# About this exercise:
Please set out each line below exactly as it stands, without the images.

# Recorded data:
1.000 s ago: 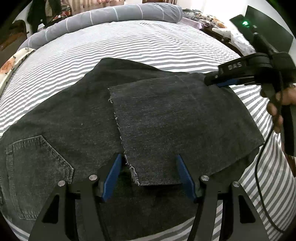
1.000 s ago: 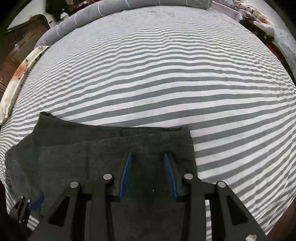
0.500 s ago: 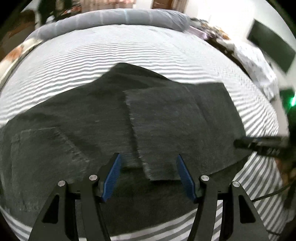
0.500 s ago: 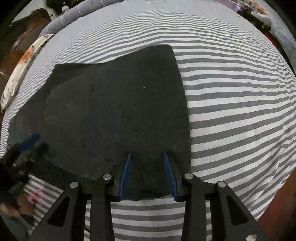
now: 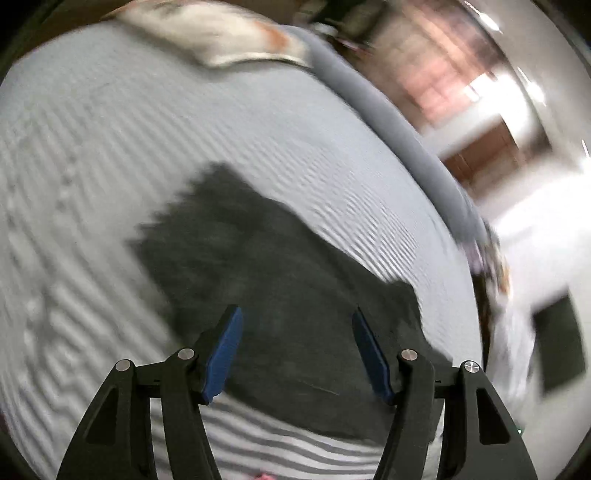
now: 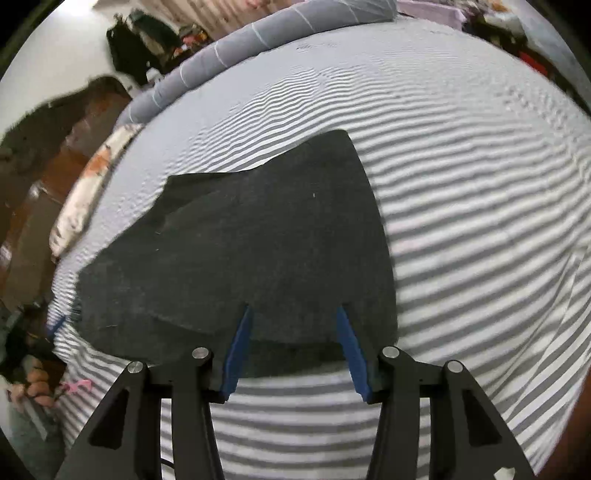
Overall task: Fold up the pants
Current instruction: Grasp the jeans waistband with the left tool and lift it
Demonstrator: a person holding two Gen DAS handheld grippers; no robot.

# Written reply:
1.000 s ago: 
1.000 s ago: 
0.500 s ago: 
0.500 s ago: 
now: 
now: 
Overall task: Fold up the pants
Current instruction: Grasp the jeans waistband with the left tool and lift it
Demonstrator: a person holding two Gen DAS handheld grippers; no robot.

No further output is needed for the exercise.